# 🌿 Mangrove Classifier Training Notebook

This notebook provides a complete walkthrough for training a deep learning model to classify satellite/ground images as **Mangrove** or **Non-Mangrove**.

## 📋 Table of Contents
1. [Setup & Dependencies](#setup)
2. [Data Exploration](#data-exploration)
3. [Model Training](#training)
4. [Model Evaluation](#evaluation)
5. [Testing Predictions](#testing)

In [None]:
# Import required libraries
import sys
import os
sys.path.append('../src')

import torch
import torch.nn as nn
import torch.optim as optim
from torchvision import models, transforms
import matplotlib.pyplot as plt
import numpy as np
from PIL import Image
import seaborn as sns
from sklearn.metrics import confusion_matrix, classification_report
import warnings
warnings.filterwarnings('ignore')

# Import our custom modules
import config
from utils import get_data_loaders, count_images, prepare_data_structure
from train import create_model, train_model
from predict import MangroveClassifier

print("✅ All libraries imported successfully!")
print(f"🖥️  PyTorch version: {torch.__version__}")
print(f"🎯 CUDA available: {torch.cuda.is_available()}")
if torch.cuda.is_available():
    print(f"🚀 CUDA device: {torch.cuda.get_device_name(0)}")

## 📊 Data Exploration

Let's first check our data structure and see what we're working with.

In [None]:
# Check current data structure
print("🔍 Current Data Structure:")
print(f"📁 Data directory: {config.DATA_DIR}")
print(f"📁 Models directory: {config.MODEL_DIR}")

# Count images in each category
mangrove_count, non_mangrove_count = count_images(config.DATA_DIR)
print(f"\n📊 Data Summary:")
print(f"   🌿 Mangrove images: {mangrove_count}")
print(f"   🏞️  Non-mangrove images: {non_mangrove_count}")
print(f"   📈 Total images: {mangrove_count + non_mangrove_count}")

if mangrove_count == 0 and non_mangrove_count == 0:
    print("\n⚠️  No training data found!")
    print("Please add images to the following folders:")
    print("   - data/mangrove/ (for mangrove images)")
    print("   - data/non-mangrove/ (for non-mangrove images)")
    print("\n💡 You can download sample datasets from:")
    print("   - Kaggle mangrove datasets")
    print("   - Satellite image databases")
    print("   - Environmental monitoring websites")
else:
    print(f"\n✅ Data looks good!

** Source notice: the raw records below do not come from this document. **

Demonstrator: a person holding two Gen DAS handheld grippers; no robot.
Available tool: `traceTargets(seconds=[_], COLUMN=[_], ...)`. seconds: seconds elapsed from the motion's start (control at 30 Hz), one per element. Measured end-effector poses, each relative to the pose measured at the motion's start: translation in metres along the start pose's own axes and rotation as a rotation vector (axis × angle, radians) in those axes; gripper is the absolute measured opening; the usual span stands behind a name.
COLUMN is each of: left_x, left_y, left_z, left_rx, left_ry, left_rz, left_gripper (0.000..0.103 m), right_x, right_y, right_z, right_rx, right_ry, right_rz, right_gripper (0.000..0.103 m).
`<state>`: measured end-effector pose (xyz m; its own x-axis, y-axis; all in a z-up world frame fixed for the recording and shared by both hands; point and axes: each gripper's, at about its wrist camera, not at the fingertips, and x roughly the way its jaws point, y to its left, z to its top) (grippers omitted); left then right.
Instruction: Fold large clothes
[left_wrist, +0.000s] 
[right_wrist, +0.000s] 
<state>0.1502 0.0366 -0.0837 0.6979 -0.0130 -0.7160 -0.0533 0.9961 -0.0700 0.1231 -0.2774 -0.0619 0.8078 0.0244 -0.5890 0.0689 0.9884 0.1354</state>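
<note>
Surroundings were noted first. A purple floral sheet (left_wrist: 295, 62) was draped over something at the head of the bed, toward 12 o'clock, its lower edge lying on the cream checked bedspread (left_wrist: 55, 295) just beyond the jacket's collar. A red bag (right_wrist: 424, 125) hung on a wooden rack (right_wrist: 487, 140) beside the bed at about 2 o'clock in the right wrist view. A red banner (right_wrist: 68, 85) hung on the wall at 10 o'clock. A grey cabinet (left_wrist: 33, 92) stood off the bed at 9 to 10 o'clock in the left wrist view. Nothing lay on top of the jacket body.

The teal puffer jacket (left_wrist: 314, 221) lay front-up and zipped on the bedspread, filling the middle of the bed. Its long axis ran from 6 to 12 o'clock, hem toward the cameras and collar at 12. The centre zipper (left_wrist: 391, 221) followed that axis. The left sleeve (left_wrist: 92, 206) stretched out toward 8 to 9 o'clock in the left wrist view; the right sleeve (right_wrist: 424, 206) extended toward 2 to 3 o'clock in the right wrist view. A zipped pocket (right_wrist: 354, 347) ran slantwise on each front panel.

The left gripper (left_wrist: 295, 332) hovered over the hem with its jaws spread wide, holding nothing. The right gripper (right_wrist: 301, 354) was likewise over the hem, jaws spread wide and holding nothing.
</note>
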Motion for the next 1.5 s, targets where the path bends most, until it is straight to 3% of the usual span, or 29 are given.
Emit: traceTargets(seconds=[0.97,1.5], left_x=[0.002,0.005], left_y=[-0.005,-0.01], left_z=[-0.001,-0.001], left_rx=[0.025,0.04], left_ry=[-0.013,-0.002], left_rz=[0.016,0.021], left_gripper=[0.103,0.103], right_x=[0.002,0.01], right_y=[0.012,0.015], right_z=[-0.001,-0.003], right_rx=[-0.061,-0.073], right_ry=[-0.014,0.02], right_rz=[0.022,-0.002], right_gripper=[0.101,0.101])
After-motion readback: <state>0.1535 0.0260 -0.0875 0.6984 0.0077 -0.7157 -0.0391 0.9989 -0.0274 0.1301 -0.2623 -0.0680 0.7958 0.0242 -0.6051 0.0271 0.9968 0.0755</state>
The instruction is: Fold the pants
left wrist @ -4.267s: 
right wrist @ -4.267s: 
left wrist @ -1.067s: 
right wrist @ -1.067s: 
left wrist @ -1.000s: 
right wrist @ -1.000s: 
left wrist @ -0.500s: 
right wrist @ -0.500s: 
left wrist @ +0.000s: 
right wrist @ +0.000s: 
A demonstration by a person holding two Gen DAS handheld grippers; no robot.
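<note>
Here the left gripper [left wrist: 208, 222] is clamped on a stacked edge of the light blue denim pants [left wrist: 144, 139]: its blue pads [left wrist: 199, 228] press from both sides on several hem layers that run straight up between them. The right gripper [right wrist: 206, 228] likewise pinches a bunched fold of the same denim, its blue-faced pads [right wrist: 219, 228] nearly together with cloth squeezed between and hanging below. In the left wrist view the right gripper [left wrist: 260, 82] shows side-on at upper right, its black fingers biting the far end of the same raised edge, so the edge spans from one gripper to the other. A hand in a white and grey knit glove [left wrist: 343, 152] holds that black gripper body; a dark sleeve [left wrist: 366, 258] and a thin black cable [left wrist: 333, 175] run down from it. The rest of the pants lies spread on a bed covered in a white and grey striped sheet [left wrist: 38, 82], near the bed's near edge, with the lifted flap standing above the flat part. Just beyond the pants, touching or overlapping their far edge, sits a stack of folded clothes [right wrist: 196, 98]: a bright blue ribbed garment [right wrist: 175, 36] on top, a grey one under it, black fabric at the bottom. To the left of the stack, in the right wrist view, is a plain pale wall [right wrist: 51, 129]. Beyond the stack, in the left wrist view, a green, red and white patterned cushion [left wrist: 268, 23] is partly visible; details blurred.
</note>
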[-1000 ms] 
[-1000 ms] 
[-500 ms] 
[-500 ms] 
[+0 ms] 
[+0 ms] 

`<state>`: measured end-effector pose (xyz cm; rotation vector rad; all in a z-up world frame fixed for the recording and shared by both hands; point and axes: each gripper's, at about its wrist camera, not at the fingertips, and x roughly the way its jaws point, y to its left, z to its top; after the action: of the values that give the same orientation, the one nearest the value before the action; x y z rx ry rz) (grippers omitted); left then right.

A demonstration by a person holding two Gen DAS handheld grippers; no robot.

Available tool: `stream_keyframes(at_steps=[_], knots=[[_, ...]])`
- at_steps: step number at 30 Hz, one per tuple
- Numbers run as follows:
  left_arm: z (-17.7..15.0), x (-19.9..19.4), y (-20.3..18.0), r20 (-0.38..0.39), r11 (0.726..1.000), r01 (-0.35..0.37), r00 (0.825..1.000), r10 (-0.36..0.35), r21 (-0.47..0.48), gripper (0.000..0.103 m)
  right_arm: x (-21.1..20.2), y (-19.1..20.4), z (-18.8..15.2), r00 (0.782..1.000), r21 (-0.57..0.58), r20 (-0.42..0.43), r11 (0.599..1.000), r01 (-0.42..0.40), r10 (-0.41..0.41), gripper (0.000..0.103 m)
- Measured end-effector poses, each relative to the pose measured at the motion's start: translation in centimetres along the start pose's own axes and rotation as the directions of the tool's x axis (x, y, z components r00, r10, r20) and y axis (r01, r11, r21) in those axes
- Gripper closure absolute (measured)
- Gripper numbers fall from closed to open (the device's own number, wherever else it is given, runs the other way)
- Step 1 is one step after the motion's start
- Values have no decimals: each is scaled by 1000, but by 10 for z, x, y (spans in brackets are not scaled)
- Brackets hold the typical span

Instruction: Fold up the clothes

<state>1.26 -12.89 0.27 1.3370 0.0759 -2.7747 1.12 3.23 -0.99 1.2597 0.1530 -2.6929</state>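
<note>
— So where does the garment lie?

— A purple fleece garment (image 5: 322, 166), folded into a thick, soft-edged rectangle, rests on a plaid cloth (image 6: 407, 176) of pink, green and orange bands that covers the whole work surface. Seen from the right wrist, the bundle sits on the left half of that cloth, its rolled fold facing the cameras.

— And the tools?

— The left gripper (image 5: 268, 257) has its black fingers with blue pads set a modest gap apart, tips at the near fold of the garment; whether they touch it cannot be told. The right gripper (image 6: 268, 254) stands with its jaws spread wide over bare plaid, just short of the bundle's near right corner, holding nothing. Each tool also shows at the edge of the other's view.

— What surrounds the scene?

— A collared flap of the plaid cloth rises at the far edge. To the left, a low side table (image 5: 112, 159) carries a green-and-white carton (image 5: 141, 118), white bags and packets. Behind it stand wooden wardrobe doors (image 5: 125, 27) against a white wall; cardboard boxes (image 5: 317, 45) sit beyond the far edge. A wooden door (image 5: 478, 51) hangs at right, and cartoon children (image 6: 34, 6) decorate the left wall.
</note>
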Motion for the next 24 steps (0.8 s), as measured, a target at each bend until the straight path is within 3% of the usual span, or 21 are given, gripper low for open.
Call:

Ready for training.")
    
    # Check if balanced
    if abs(mangrove_count - non_mangrove_count) > 0.3 * max(mangrove_count, non_mangrove_count):
        print("⚠️  Dataset appears imbalanced. Consider data augmentation.")
    else:
        print("✅ Dataset appears reasonably balanced.")

In [None]:
# Sample image visualization (if data exists)
def show_sample_images():
    mangrove_dir = os.path.join(config.DATA_DIR, "mangrove")
    non_mangrove_dir = os.path.join(config.DATA_DIR, "non-mangrove")
    
    fig, axes = plt.subplots(2, 4, figsize=(15, 8))
    fig.suptitle('Sample Images from Dataset', fontsize=16)
    
    # Show mangrove samples
    if os.path.exists(mangrove_dir):
        mangrove_files = [f for f in os.listdir(mangrove_dir) if f.lower().endswith(('.png', '.jpg', '.jpeg'))][:4]
        for i, file in enumerate(mangrove_files):
            if i < 4:
                img_path = os.path.join(mangrove_dir, file)
                img = Image.open(img_path)
                axes[0, i].imshow(img)
                axes[0, i].set_title(f'Mangrove {i+1}')
                axes[0, i].axis('off')
    
    # Show non-mangrove samples
    if os.path.exists(non_mangrove_dir):
        non_mangrove_files = [f for f in os.listdir(non_mangrove_dir) if f.lower().endswith(('.png', '.jpg', '.jpeg'))][:4]
        for i, file in enumerate(non_mangrove_files):
            if i < 4:
                img_path = os.path.join(non_mangrove_dir, file)
                img = Image.open(img_path)
                axes[1, i].imshow(img)
                axes[1, i].set_title(f'Non-Mangrove {i+1}')
                axes[1, i].axis('off')
    
    plt.tight_layout()
    plt.show()

# Only show samples if data exists
if mangrove_count > 0 or non_mangrove_count > 0:
    show_sample_images()
else:
    print("📷 No images to display. Please add training data first.")

## 🚀 Model Training

Now let's train our mangrove classification model using transfer learning with ResNet50.

In [None]:
# Display training configuration
print("⚙️  Training Configuration:")
print(f"   🏗️  Model: ResNet50 (Transfer Learning)")
print(f"   📊 Batch Size: {config.BATCH_SIZE}")
print(f"   🔄 Epochs: {config.EPOCHS}")
print(f"   📈 Learning Rate: {config.LEARNING_RATE}")
print(f"   🖼️  Image Size: {config.IMG_SIZE}")
print(f"   🎯 Classes: {config.CLASS_NAMES}")
print(f"   🔢 Number of Classes: {config.NUM_CLASSES}")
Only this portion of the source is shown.